I was thinking back recently about the year I transitioned from working on a single campus, the University of Rhode Island, to the Student LINC team and coaching multiple campuses from a distance.
I remember how nearly every year while we were visiting churches and ministry partners we would tell about all the great things that God was doing at URI. Invariably someone would tell us how great that was, but how come there wasn’t a ministry at Mansfield University? The answer every year was the same–we didn’t have enough staff to place on the smaller schools.
That year of transition, someone asked me again about Mansfield. Because we were moving to Student LINC, the answer was different. I told them if they knew someone who wanted to have a ministry there, I could coach them.
The issue changed from what I could do to what others could do as I resourced them.

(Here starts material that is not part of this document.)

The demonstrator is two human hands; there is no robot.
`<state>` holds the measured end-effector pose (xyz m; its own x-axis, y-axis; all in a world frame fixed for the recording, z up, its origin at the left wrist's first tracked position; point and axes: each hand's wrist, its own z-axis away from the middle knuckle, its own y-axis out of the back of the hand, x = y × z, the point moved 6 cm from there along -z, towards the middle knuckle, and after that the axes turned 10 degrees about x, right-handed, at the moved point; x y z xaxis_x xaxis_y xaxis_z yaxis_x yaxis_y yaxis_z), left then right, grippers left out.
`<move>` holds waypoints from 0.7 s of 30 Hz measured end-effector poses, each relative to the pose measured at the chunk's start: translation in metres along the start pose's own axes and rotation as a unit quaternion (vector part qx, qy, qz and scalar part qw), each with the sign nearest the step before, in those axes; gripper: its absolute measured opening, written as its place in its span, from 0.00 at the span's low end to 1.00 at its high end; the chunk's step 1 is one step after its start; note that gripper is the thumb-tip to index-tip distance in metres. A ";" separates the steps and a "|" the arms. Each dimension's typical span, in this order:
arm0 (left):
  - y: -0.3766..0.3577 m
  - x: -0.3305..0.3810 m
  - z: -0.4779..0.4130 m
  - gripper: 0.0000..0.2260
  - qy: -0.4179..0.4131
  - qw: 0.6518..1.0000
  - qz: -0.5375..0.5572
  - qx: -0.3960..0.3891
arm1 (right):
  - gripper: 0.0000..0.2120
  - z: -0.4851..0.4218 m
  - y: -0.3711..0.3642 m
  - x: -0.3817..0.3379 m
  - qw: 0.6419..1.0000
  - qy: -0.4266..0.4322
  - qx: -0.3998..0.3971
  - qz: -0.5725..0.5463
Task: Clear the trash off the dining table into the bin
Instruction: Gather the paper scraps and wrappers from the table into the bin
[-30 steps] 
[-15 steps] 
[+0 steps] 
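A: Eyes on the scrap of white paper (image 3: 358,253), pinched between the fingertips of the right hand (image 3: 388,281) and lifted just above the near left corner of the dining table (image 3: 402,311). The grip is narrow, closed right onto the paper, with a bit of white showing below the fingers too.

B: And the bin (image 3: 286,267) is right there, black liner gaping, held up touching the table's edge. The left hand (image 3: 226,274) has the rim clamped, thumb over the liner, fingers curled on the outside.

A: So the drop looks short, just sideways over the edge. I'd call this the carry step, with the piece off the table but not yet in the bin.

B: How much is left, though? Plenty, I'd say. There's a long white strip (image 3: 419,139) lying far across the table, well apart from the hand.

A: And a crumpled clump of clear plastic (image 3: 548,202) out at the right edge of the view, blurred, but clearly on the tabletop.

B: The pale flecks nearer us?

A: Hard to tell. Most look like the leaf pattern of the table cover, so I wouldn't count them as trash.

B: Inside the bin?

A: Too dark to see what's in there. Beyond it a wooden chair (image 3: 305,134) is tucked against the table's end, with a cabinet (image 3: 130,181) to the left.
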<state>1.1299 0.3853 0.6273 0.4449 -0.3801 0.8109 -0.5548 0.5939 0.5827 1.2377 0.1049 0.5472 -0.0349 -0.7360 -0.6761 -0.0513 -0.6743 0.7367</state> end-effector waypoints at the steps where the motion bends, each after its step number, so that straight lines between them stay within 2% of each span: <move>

Our team read a very interesting book last Fall, The New Breed: Understanding & Equipping the 21st Century Volunteer, by Jonathan and Thomas McKee.
We say in our ministry that we want to become more of a volunteer-led ministry. Quite honestly, we will never get to all the places we want to get to unless we do utilize volunteers.

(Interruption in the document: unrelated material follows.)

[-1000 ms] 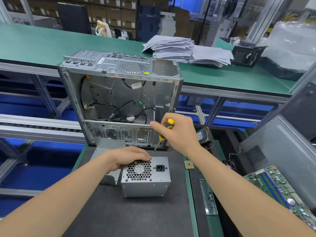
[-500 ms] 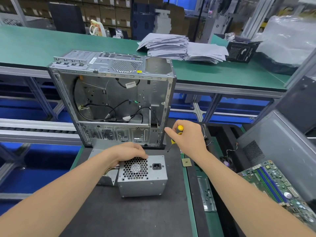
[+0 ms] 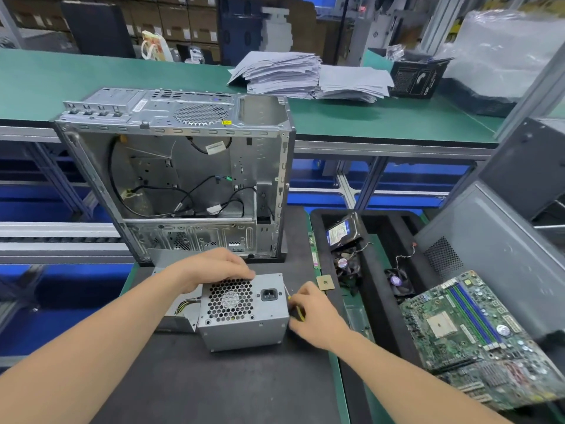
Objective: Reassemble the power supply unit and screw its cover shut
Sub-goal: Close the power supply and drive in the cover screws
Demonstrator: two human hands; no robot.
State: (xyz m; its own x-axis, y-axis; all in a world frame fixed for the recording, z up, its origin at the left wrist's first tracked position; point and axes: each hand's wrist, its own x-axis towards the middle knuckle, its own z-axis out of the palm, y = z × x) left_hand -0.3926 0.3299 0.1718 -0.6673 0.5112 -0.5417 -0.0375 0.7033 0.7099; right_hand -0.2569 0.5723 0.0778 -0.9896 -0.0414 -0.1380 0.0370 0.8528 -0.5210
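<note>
A long green bench (image 3: 91, 78) runs across the back, carrying a slumped stack of papers (image 3: 290, 75) and a black box (image 3: 419, 78). In front of it an open computer case (image 3: 183, 179) stands upright on the black mat (image 3: 229, 387), its stripped inside, with loose black cables, facing the person. A grey side panel (image 3: 489, 240) leans at the far right, above a green motherboard (image 3: 477, 325) that lies tilted over the edge of a black foam tray (image 3: 379, 316).

The power supply unit (image 3: 244, 325) sits on the mat just in front of the case, near the mat's right edge, with its honeycomb fan grille and power socket facing the camera. The case's lower rear wall rises close behind it. The person's left forearm crosses the unit's left side, where yellow and black wires show in a gap.

The hands are apart, one at each side of the unit. The left hand (image 3: 214, 267) lies over its top rear edge, with its fingers bent down onto the metal. The right hand (image 3: 315, 313) is closed round a yellow-and-black screwdriver (image 3: 296, 310), which it holds against the unit's right side. The hand hides most of the handle, and the tip's exact seat cannot be made out.

In the tray lie a hard drive (image 3: 339, 232) and a small fan (image 3: 397, 281). A square processor chip (image 3: 325, 282) rests just beyond the right knuckles.
</note>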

Here is an excerpt from the book that I found fascinating. pp.82-83.
Let’s say that Jim, one of your office volunteers, walks toward you holding a football. Unfortunately, your organization isn’t the NFL. It’s not even a local rec league. This football represents a “problem.” Jim says, “While you were gone on vacation last week, I had a problem with one of our members.”
This illustration came in the chapter on managing volunteers. We think once the volunteer is on board, then we are go to go. But the literature tells us that most volunteers quit because of bad volunteer management. How we recruit, train, and coach them is not only critical to their growth and maturity, but to the overall success of our missions.